## DATA BLOCK
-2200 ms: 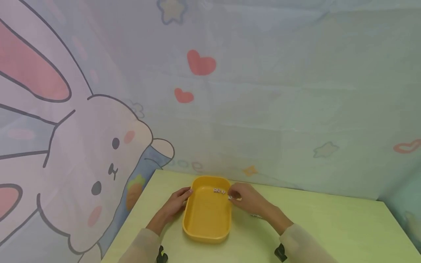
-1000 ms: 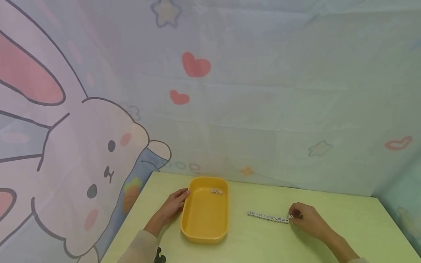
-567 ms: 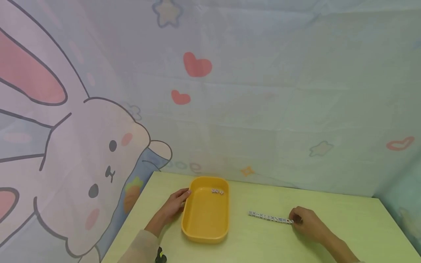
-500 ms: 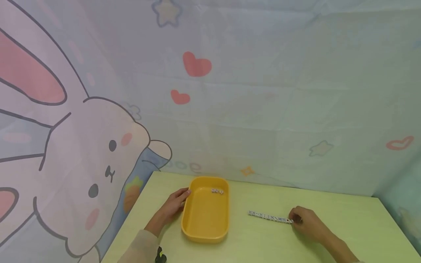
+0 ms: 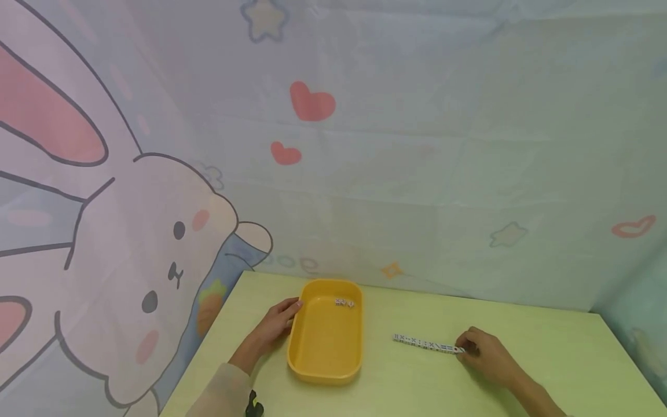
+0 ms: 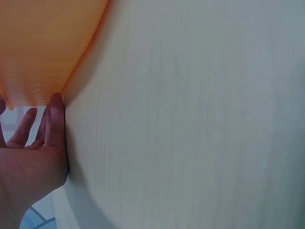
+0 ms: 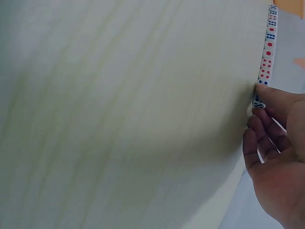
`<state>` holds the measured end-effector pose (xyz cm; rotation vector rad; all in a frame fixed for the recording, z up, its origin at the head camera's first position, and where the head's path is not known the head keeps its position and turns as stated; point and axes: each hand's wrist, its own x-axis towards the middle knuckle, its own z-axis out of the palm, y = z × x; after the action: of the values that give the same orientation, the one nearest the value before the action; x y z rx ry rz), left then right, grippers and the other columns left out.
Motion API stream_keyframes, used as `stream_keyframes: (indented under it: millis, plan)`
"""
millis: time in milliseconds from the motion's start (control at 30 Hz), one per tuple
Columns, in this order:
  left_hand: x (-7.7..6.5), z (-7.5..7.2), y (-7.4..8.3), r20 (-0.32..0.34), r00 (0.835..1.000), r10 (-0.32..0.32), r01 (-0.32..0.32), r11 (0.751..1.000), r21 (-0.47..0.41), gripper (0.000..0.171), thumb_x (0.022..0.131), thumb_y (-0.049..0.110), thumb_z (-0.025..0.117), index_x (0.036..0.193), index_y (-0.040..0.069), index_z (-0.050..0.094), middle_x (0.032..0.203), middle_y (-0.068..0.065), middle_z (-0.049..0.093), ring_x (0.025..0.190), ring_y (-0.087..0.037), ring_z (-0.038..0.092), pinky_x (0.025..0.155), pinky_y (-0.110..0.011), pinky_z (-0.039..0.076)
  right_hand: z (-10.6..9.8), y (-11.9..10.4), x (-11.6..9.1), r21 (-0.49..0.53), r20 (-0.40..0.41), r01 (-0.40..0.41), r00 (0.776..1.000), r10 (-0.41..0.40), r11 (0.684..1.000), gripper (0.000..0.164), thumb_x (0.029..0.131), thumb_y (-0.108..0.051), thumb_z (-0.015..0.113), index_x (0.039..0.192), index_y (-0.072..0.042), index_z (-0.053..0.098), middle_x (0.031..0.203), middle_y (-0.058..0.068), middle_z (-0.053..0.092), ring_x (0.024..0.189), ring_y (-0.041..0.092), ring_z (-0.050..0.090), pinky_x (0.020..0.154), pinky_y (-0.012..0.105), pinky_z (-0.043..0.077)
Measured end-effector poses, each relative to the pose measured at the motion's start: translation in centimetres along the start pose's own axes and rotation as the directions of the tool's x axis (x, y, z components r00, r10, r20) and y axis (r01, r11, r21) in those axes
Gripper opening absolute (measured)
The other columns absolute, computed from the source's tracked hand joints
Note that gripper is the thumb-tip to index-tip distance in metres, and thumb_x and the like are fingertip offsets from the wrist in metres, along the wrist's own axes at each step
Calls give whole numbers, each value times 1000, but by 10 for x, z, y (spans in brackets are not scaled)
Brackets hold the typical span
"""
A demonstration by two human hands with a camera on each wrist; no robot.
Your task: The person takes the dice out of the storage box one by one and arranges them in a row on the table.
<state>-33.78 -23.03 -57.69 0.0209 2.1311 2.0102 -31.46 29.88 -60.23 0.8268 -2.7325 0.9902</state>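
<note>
My left hand (image 5: 273, 325) holds the left side of a yellow plastic tray (image 5: 325, 350), thumb on the rim. In the left wrist view its fingers (image 6: 56, 119) lie against the tray's outer wall. Right of the tray, a straight row of white dice (image 5: 424, 344) with red and blue pips lies on the table. At the row's right end my right hand (image 5: 490, 357) pinches a die (image 7: 258, 104) between thumb and fingers, in line with the others. The thumb partly covers the neighbouring dice in the right wrist view.
A few loose dice (image 5: 343, 302) lie at the far end inside the tray. The light table (image 5: 552, 347) ends at a printed cloth backdrop (image 5: 417, 174) with a rabbit and hearts. A small black object (image 5: 254, 405) shows by the left sleeve.
My right hand has moved from the tray's right rim to the row's right end, bringing a die against the last one. Lately it has shifted slightly left. The left hand stays on the tray.
</note>
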Motion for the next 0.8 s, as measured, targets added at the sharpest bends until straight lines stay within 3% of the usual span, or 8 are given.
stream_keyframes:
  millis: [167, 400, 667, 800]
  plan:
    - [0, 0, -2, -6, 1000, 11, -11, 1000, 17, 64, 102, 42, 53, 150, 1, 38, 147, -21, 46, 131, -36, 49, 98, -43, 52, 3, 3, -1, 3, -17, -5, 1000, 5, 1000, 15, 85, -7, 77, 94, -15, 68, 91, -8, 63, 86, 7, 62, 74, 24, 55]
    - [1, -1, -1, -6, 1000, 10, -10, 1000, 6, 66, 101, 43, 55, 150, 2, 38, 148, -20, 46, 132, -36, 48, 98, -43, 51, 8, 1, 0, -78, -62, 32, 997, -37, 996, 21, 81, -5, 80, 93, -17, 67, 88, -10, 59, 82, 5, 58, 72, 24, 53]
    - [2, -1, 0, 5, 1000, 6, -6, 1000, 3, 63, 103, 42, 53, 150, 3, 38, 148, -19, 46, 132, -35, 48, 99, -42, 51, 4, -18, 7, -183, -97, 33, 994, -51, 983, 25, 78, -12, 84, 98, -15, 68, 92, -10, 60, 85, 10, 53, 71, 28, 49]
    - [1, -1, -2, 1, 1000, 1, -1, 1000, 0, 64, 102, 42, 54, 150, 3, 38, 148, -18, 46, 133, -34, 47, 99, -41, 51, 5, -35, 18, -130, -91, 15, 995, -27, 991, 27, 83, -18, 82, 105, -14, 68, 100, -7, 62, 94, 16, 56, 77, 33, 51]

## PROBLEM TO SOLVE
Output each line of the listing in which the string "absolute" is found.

## REPLY TO THE EXERCISE
Gripper opening absolute (measured)
The other columns absolute, computed from the source's tracked hand joints

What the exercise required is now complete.